Sesgo de Seguimiento: Falla en la medición de los datos de la exposición o evento que surge
de la pérdida diferencial de sujetos en seguimiento en alguno de los grupos de comparación.
Sesgo de Selección: Error sistemático que se produce durante la etapa de identificación de
los grupos de estudio y control, que origina una diferencia en los grupos comparados y que
introduce un error en los resultados observados.
Susceptible: No infectado que puede infectarse. Los inmunes no son susceptibles por poseer
protección celular o humoral (anticuerpos).
Tasa: Medida de la frecuencia con la que ocurre un fenómeno.

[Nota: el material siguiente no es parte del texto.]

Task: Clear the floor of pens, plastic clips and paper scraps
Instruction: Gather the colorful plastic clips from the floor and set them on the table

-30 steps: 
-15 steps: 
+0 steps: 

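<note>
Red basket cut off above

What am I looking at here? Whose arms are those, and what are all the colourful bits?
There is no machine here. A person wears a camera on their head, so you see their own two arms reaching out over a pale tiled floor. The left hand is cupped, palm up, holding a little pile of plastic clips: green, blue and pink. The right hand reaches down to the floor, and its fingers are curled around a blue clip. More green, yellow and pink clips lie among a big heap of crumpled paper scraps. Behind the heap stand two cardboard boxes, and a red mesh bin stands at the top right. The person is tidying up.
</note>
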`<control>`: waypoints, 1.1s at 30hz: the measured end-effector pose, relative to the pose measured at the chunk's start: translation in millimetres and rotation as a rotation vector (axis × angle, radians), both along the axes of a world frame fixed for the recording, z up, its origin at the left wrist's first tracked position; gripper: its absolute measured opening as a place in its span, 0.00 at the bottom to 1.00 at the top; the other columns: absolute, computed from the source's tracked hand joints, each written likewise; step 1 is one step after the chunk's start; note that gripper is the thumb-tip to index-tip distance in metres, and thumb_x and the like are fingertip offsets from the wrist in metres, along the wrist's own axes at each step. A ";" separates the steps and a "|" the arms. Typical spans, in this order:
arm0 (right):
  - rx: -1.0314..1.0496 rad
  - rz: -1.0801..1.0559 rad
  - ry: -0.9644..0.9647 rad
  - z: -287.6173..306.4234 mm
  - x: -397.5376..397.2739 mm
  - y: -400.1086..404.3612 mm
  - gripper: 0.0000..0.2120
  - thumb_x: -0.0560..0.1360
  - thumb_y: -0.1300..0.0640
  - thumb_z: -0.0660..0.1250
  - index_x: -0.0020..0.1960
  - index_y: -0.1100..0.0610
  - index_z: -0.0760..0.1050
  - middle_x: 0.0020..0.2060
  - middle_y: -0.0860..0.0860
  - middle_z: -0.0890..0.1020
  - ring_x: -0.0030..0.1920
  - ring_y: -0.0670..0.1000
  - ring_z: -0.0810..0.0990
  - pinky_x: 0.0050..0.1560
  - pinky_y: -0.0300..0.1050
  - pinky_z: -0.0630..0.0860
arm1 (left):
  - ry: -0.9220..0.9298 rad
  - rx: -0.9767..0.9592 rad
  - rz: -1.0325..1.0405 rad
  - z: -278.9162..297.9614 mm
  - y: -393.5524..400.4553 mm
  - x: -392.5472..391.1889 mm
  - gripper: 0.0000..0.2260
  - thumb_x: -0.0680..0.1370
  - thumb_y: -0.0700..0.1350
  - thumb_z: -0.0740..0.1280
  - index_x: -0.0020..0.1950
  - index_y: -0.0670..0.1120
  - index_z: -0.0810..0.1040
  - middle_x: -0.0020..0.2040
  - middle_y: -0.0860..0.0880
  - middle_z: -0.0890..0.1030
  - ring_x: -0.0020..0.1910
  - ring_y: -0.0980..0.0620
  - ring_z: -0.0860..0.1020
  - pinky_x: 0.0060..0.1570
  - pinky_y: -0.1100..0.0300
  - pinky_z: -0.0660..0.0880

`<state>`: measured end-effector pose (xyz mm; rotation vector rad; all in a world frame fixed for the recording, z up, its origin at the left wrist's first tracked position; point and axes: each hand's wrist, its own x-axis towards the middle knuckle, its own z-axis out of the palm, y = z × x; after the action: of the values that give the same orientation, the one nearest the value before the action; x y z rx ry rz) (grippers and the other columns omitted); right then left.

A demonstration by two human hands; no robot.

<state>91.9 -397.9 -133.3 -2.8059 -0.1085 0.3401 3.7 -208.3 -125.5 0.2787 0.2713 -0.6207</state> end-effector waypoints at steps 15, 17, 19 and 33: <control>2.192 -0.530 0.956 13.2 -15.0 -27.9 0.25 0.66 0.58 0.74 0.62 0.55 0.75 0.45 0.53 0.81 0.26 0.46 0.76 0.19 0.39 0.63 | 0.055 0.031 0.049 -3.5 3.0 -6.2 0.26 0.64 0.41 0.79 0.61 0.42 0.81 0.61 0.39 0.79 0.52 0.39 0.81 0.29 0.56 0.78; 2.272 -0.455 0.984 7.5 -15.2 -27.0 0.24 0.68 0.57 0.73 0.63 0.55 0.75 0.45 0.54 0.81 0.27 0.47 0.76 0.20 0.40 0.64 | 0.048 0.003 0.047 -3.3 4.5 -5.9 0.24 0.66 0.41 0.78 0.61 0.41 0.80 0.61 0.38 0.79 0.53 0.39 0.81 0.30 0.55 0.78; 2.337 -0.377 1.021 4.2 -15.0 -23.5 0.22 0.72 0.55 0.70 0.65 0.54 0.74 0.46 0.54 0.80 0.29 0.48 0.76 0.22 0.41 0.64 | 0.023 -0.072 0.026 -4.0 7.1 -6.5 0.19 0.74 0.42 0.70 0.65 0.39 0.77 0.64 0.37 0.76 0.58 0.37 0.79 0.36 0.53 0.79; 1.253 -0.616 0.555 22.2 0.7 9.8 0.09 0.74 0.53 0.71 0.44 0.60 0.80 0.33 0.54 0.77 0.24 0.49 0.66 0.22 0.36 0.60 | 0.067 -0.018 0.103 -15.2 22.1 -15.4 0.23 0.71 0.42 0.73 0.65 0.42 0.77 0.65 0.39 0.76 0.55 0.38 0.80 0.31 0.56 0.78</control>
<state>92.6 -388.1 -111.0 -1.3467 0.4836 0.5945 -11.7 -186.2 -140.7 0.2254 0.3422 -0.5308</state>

Todas las tasas son razones,
algunas son proporciones. Es la expresión de la frecuencia con que ocurre un evento en una
población en un tiempo determinado, sea un período de tiempo o un momento puntual. Los
componentes de una tasa son: numerador, denominador, período de tiempo específico en el
que puede ocurrir el evento de interés y habitualmente un coeficiente múltiplo de 10, que
convierte la tasa en un número entero permitiendo una interpretación más fácil de la misma.
El uso de tasas es esencial para comparar poblaciones en distintos momentos, lugares o sub-
grupos dentro de la misma población.
Técnicas de Muestreo: Procedimientos para seleccionar una muestra de la población diana.
Transmisión Vertical: Transmisión transplacentaria de madre a hijo.
Validez: Es el grado en que un estudio o instrumento mide exactamente lo que desea medir.
Vector: Invertebrado que transporta el agente de un vertebrado a otro.
Vehículo: Medio por el cual el agente llega al huésped.
VIH: Virus de la inmunodeficiencia humana agente causal del Sida.
Virulencia: Grado de patogenicidad de una enfermedad. Capacidad de un microorganismo
de generar enfermedad en un huésped susceptible.